King Kaufman's Sports Daily

World Series preview: The Red Sox are better. The Rockies are hotter. Which means more in October? Neither.

Published October 24, 2007 11:00AM (EDT)

The World Series opens Wednesday night in Fenway Park and on Fox TV with the Boston Red Sox going for their second championship in four years -- also their second in 89 years -- against the Colorado Rockies, who have never been this far in a mere 15 seasons on the planet.

The Rockies are hotter than any team's ever been hot coming into a World Series. They're perfect in seven postseason games, on a 10-game winning streak overall and winners of 21 of their last 22.

But that means nothing.

You're hot until you're not in baseball, and there's no predicting when hot will become not. Every game is a discrete event, with different starting pitchers meaning that today's team might be vastly different from yesterday's.

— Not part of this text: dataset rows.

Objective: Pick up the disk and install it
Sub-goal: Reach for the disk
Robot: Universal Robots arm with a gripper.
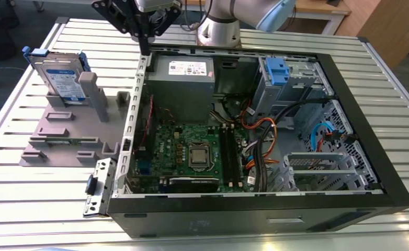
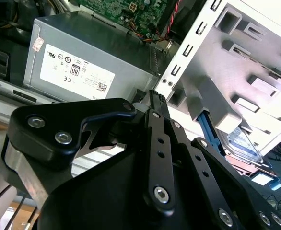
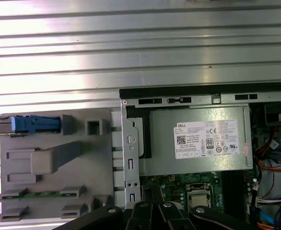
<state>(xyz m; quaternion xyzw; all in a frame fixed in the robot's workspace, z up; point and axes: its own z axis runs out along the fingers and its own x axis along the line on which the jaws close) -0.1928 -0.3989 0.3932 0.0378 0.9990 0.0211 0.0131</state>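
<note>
The disk [image 1: 59, 77] stands on edge in a grey holder [image 1: 65, 130] on the exterior view's left, outside the open computer case. It is silver-grey with a white-and-blue label and a bright blue bracket. In the first wrist view the disk [image 3: 35, 123] shows edge-on as a blue strip; in the second wrist view the disk [image 2: 242, 145] sits behind a grey post. My gripper [image 1: 145, 48] hangs above the case's rear corner beside the power supply, to the right of the disk and apart from it. Its black fingers [image 2: 155, 98] appear shut together with nothing between them.
The open case [image 1: 372, 172] holds a grey power supply [image 1: 183, 70] with a white sticker, a green motherboard [image 1: 190, 151], cables and a drive bay with a blue latch [image 1: 277, 70]. The holder also carries a thin green board [image 3: 35, 194]. All rests on a slatted metal table [image 1: 23, 198].
</note>
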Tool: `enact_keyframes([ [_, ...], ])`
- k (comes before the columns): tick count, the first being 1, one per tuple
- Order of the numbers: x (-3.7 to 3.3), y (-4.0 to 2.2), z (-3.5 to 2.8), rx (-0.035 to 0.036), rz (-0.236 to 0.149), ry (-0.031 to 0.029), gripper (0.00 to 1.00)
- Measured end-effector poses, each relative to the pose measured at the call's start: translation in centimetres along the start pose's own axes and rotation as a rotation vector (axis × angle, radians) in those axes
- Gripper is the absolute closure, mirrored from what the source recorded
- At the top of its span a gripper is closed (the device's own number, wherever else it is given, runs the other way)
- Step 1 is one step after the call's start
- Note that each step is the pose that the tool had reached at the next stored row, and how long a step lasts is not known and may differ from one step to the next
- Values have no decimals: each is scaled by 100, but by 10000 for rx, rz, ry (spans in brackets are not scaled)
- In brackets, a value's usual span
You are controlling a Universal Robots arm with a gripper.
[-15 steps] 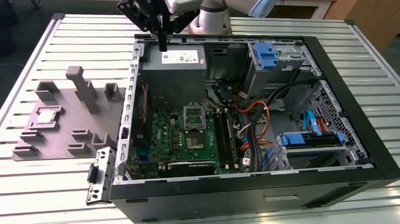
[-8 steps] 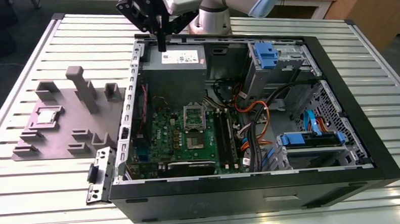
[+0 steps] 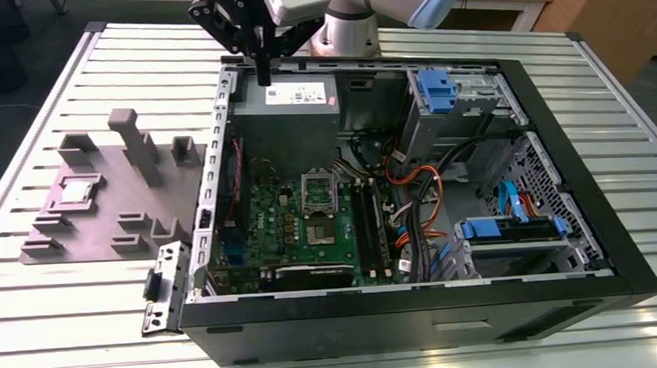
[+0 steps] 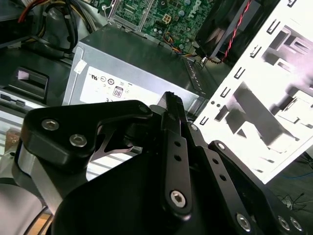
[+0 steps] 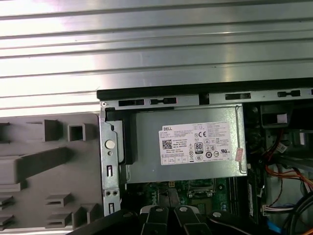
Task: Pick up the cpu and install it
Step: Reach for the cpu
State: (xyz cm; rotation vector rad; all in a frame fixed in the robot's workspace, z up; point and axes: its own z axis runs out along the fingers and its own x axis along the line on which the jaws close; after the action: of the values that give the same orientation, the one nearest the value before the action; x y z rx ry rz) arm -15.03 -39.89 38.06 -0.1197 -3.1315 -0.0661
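- Ribbed metal table (image 3: 79,328), workshop floor behind; it carries a grey fixture (image 3: 114,222) and an open computer case (image 3: 422,300).
- cpu (image 3: 77,191): flat square chip, lying in a recess of the fixture, towards the table's edge at the exterior view's left. Untouched, well apart from the case.
- Motherboard (image 3: 308,226): green, on the case floor. Its socket (image 3: 319,187) is a silver frame with a dark centre and appears vacant.
- Power supply (image 5: 181,147): grey box at the case's far end, just below the gripper.
- Gripper (image 3: 264,74): hangs above the power supply, near the table's far edge; jaws pressed together, nothing between them.
- Step in hand, as judged: pick-up not yet begun.
- Requirement, as judged: a grasp on so thin a chip calls for spread jaws and a square approach from above.
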Motion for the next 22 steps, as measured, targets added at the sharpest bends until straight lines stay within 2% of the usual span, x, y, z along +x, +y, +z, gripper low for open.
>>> enact_keyframes([
  [22,64,-6,33,5,3,57,89],
])
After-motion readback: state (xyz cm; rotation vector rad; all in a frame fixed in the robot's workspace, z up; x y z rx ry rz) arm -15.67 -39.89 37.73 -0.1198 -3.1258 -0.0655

If momentum meant anything, more teams would go on 21-1 runs more often. Plenty of teams win six or eight or 10 in a row, after all, so momentum ought to keep those streaks going more than once every few decades. The last team to come into the World Series on a run anything like Colorado's was the 1935 Chicago Cubs, who won 21 straight games before losing the last two of the season at St. Louis.

Those games were meaningless, the pennant already having been clinched, but even counting them, the Cubs had won 21 of 23 entering the World Series against the Detroit Tigers. Then they lost Game 1 -- that was the bitter-cold Detroit day that fight manager Joe Jacobs attended his first baseball game and, asked what he thought, uttered the immortal phrase "I shoulda stood in bed" -- and eventually lost the Series in six. So much for momentum.

But here's the thing: Even if there were such a thing as momentum in baseball, even if the Rockies really could count on playing well today just because they played well yesterday, it wouldn't matter because the Rockies didn't play yesterday. Or the day before that. Or the six days before that.

They've been idle for a major-league record eight days. There are pitchers scheduled to start games in this World Series who weren't born when the Rockies eliminated the Arizona Diamondbacks in the National League Championship Series.

The Rockies have been standing still, the very opposite of momentum, while the Red Sox have been reeling off three straight wins over the Cleveland Indians to take the ALCS. Boston isn't Colorado-hot, but the Sox have gone 7-3 in the playoffs, and they only had to sit for two days.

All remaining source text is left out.